"You have until tonight." Hearing Jack's voice on the phone made me want to throw up. His cold deadly tone sent shivers up my spine with a renewed sense of fear. "I have a friend that wants to meet you so look presentable." He chuckled into the phone like a true villain. "I'm watching the house, Mox. I know you're there. I know James is there. I always thought you two would end up together."
"Leave me alone."
"Don't try any funny business, either. You're not smart enough to get away with it. Remember our deal?" I could almost smell the alcohol on his breath.

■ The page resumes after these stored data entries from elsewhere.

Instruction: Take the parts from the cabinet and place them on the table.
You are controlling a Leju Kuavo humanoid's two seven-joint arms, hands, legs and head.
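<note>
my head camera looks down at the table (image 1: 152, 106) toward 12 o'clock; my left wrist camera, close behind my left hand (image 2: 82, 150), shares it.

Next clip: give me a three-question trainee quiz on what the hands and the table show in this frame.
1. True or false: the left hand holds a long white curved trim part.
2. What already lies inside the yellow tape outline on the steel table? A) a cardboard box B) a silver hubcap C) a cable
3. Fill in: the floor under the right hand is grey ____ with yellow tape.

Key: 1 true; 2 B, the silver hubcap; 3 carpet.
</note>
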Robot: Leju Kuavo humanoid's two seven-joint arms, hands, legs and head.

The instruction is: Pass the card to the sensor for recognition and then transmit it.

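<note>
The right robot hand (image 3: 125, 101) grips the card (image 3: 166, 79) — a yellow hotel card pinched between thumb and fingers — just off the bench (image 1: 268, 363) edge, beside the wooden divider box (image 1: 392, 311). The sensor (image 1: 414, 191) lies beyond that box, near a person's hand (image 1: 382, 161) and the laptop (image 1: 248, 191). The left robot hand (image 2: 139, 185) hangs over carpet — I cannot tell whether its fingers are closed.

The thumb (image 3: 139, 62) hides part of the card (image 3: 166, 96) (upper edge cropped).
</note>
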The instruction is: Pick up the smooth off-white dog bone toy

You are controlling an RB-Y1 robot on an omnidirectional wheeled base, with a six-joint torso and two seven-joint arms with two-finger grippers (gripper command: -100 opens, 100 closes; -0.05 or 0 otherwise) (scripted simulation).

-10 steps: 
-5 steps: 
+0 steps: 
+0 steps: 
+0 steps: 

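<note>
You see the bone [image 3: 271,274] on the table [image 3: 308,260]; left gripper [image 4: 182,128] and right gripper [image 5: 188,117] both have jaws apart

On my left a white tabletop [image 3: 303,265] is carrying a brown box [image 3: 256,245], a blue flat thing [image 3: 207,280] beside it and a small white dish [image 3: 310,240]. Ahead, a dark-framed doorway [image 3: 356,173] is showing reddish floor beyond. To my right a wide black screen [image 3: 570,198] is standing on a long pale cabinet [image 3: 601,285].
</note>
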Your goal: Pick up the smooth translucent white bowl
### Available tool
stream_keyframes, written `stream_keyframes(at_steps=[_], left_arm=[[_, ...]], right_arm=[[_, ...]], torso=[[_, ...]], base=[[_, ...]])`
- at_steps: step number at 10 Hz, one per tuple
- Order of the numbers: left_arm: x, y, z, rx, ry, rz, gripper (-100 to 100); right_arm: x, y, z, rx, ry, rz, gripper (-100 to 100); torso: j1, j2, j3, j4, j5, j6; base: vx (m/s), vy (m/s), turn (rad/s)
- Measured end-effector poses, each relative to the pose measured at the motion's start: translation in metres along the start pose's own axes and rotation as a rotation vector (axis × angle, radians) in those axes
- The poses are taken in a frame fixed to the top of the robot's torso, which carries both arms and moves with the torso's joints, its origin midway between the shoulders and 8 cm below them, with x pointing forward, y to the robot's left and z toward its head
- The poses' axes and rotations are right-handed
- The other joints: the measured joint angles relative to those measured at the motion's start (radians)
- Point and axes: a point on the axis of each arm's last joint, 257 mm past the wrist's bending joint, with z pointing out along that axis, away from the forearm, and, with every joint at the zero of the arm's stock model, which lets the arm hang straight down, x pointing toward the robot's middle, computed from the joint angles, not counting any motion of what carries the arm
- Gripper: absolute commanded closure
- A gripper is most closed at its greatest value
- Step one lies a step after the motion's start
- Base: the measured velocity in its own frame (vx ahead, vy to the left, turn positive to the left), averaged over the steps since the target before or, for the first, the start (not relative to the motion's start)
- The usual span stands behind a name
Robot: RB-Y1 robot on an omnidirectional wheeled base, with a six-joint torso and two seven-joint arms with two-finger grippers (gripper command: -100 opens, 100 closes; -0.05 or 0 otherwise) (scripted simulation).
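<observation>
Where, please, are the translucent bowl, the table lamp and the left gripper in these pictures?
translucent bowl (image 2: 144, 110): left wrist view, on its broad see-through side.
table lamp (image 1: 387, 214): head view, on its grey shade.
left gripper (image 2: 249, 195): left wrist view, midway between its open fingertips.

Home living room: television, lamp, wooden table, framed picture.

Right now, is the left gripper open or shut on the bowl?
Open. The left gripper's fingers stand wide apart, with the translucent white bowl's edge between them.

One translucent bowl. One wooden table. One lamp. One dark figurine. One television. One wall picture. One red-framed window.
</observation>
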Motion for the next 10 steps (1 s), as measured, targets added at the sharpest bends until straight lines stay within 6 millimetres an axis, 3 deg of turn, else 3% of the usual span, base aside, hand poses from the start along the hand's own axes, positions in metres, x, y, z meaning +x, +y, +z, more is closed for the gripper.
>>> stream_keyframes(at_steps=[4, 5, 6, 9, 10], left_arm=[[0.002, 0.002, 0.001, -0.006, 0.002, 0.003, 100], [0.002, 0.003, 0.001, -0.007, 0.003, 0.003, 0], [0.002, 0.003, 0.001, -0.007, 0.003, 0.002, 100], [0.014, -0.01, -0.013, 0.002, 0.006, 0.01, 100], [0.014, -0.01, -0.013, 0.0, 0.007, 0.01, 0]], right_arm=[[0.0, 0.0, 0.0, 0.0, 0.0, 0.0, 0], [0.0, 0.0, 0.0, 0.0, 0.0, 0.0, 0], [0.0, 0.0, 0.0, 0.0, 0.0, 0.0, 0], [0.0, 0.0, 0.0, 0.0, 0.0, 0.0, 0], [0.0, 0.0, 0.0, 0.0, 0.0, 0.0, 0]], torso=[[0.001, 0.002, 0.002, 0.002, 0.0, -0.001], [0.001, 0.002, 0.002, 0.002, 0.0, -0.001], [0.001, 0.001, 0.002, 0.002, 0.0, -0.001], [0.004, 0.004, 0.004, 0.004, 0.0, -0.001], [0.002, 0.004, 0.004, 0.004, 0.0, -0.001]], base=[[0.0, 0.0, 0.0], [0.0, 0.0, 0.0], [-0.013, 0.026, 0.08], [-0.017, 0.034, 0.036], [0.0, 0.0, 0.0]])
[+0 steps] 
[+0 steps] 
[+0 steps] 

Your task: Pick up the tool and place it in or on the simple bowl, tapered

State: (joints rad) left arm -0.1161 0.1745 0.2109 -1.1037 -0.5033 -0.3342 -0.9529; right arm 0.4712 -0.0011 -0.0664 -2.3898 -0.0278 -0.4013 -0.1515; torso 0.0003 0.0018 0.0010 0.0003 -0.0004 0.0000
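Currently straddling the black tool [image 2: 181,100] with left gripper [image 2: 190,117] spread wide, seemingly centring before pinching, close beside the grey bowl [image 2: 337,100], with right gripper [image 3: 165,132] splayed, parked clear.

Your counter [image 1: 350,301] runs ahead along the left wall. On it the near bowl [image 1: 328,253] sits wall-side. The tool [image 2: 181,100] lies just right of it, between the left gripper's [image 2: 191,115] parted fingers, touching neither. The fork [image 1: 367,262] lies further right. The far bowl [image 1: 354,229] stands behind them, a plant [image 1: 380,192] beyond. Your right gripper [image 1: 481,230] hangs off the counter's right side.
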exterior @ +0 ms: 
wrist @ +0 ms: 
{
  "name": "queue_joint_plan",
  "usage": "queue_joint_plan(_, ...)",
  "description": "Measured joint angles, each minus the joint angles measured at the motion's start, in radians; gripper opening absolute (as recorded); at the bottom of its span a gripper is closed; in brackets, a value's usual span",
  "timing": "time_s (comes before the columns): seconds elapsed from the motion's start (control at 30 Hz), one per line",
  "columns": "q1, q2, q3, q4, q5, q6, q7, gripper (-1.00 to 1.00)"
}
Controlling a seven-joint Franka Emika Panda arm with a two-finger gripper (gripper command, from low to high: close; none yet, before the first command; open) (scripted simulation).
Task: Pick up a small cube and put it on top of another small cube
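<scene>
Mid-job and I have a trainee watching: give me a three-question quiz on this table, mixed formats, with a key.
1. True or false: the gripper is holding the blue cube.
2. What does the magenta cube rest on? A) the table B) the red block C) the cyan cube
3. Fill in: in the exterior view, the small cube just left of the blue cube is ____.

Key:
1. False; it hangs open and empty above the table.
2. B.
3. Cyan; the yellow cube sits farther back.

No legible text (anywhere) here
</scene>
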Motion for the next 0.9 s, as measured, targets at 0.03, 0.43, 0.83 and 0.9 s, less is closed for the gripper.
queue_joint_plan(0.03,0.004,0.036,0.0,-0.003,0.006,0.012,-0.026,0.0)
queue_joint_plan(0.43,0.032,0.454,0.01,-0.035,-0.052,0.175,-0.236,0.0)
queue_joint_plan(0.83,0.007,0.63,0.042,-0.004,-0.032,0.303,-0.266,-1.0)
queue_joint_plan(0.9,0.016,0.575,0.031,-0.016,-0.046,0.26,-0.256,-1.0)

Feeling a strong sense of panic, I ripped the phone away from my ear and ended the call before handing the phone to Jamie, hoping my arms weren't shaking.
"Was that Jack?" He asked slowly, anger burning in his voice. I shrugged, shooting him an empty smirk.
"Of course. He just said something about wanting me to meet someone. You know Jack."
"Do you think it was Dax?"
"I doubt it. I've already met him, remember?"
"How could I forget." His tone was angry but his eyes showed a fullness I was slowly starting to get used to.
He made me a cup of coffee, just the way I like it - as black as my soul, and brought it to me while I stood by the window peering cautiously through the blinds to the street where I knew my father was watching. Was he even actually out there or did he just have a goon watching the place for him? Jack was never the type to get his hands dirty directly when it came to me, but I had never tried to run away for this long before. We weren't safe here. I couldn't keep Jamie safe unless I left.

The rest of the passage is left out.